LE LANGAGE DES TULIPES
Le journaliste ne s’attarde pas. Il a rendez-vous – sans train, cette fois – à la campagne pour visiter les impressionnants champs de tulipes, qui s’étendent à perte de vue. C’est l’occasion d’apprendre à ramasser ces fleurs à mains nues, en faisant attention à ce qu’elles ne soient pas encore ouvertes et d’en découvrir le langage. Si l’on vous offre une tulipe rouge, sachez que l’on a le béguin pour vous. Mais si l’on vous donne en retour une tulipe jaune, c’est qu’il s’agit d’un amour non partagé. Quand on voyage aux Pays-Bas, tout semble plat d’autant qu’une bonne partie du pays est sous le niveau de la mer, protégé par des digues, des barrières.

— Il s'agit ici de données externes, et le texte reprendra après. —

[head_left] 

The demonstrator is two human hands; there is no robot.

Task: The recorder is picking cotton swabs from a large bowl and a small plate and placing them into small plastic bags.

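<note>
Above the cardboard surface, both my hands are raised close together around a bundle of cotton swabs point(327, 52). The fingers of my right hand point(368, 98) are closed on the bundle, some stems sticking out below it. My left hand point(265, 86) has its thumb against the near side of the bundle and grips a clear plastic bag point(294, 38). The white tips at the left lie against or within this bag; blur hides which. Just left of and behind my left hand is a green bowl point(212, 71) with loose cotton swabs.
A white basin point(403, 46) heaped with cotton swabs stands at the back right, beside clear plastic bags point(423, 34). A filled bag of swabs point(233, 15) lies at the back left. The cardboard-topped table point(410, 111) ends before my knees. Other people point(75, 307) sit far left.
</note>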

Cela donne l’idée à Philippe de visiter le point le plus haut du pays, dans le Sud : le village de Simpelveld. Là-bas, sur la colline dite de Vaalserberg, on grimpe officiellement jusqu’à 322,4 mètres. Et même un peu plus si l’on profite de la tour d’observation, qui y a été construite. Simpelveld est un petit paradis ferroviaire pour Philippe Gougler. Dans cette commune de 11 000 habitants, on trouve toute sorte d’engins dont l’équivalent d’une de nos antiques michelines, un train, datant de 1959 et ne comptant qu’une seule voiture, qui fera la joie de notre amateur éclairé.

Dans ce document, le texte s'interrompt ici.